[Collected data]
■ ■ ■

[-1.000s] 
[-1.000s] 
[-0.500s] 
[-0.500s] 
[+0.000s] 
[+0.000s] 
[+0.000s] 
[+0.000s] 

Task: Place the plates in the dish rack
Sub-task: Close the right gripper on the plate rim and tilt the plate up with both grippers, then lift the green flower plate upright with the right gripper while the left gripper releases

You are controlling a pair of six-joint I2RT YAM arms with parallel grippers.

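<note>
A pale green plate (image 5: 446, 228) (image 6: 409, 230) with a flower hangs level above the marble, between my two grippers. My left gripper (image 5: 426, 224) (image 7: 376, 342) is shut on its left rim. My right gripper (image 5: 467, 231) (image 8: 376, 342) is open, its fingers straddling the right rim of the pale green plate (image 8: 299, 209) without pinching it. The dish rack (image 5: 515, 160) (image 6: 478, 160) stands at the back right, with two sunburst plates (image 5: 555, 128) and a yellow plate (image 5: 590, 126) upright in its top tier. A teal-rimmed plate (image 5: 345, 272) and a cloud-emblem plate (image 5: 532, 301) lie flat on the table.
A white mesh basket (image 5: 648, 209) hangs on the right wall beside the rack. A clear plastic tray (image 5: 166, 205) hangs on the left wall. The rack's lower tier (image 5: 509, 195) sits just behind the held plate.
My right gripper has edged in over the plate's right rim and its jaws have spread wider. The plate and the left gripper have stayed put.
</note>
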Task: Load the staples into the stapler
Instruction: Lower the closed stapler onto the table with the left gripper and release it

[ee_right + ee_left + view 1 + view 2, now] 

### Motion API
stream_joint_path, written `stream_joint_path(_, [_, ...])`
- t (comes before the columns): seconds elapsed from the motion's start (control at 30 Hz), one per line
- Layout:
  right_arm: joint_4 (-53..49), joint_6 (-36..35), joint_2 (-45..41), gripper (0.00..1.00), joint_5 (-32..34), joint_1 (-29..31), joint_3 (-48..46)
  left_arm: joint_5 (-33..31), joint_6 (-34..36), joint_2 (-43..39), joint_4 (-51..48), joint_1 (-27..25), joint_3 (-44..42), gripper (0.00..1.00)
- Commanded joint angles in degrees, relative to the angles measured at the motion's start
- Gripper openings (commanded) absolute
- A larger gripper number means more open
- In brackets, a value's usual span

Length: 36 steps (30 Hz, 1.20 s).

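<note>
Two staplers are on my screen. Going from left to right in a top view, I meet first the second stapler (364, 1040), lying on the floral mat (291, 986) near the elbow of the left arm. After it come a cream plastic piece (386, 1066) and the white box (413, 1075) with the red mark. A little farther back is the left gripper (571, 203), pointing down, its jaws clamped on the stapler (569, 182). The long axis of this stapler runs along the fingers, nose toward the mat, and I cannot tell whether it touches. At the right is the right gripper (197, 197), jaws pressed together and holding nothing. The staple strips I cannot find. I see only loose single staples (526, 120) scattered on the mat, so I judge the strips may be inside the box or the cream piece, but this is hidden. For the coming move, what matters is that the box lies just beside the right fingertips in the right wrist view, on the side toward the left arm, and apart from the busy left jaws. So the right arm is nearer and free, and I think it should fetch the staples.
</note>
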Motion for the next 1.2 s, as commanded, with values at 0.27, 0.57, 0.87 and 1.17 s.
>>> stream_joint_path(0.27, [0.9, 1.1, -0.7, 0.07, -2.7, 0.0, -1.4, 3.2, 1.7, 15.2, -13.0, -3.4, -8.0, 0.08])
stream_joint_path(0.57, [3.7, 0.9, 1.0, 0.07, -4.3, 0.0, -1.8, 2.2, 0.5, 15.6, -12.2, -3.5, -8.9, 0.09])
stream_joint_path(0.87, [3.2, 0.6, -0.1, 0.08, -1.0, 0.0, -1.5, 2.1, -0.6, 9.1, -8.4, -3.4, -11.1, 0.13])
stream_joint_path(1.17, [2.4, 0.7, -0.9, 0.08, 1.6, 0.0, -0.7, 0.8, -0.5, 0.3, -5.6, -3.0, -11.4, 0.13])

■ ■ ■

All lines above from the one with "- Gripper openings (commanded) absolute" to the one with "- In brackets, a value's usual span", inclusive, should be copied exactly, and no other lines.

• EXERCISE ANSWER:
- Gripper openings (commanded) absolute
- A larger gripper number means more open
- In brackets, a value's usual span

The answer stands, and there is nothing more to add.